→ PROBLEM TO WORK ON
Output all the data below verbatim.

→ MATERIAL PROVIDED
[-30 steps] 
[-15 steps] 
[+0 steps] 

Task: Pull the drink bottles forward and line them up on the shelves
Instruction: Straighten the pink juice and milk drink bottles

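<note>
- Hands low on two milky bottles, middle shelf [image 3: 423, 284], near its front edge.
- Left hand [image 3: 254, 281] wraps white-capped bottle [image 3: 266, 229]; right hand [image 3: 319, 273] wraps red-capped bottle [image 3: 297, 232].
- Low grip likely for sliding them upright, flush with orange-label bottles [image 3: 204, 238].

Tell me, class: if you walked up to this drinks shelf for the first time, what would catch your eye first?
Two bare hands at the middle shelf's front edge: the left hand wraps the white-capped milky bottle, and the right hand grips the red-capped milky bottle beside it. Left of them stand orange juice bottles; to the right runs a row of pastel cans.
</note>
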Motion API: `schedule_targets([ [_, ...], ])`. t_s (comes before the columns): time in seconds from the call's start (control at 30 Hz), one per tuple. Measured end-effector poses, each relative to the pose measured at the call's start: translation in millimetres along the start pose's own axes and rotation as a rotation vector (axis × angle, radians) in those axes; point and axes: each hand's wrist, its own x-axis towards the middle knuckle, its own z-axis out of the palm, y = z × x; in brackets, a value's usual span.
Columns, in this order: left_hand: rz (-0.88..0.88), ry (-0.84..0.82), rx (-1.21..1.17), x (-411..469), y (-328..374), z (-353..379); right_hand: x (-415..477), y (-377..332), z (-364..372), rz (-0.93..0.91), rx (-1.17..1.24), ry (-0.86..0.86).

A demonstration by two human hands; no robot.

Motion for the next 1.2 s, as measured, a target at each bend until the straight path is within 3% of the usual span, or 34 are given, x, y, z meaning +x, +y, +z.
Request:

→ ANSWER TO THIS EXERCISE
[-30 steps] 
[-15 steps] 
[+0 steps] 

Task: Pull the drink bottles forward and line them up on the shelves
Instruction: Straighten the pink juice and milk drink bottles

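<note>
- Hands low on two milky bottles, middle shelf [image 3: 423, 284], near its front edge.
- Left hand [image 3: 254, 281] wraps white-capped bottle [image 3: 266, 229]; right hand [image 3: 319, 273] wraps red-capped bottle [image 3: 297, 232].
- Low grip likely for sliding them upright, flush with orange-label bottles [image 3: 204, 238].

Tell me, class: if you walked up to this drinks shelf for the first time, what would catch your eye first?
Two bare hands at the middle shelf's front edge: the left hand wraps the white-capped milky bottle, and the right hand grips the red-capped milky bottle beside it. Left of them stand orange juice bottles; to the right runs a row of pastel cans.
</note>
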Motion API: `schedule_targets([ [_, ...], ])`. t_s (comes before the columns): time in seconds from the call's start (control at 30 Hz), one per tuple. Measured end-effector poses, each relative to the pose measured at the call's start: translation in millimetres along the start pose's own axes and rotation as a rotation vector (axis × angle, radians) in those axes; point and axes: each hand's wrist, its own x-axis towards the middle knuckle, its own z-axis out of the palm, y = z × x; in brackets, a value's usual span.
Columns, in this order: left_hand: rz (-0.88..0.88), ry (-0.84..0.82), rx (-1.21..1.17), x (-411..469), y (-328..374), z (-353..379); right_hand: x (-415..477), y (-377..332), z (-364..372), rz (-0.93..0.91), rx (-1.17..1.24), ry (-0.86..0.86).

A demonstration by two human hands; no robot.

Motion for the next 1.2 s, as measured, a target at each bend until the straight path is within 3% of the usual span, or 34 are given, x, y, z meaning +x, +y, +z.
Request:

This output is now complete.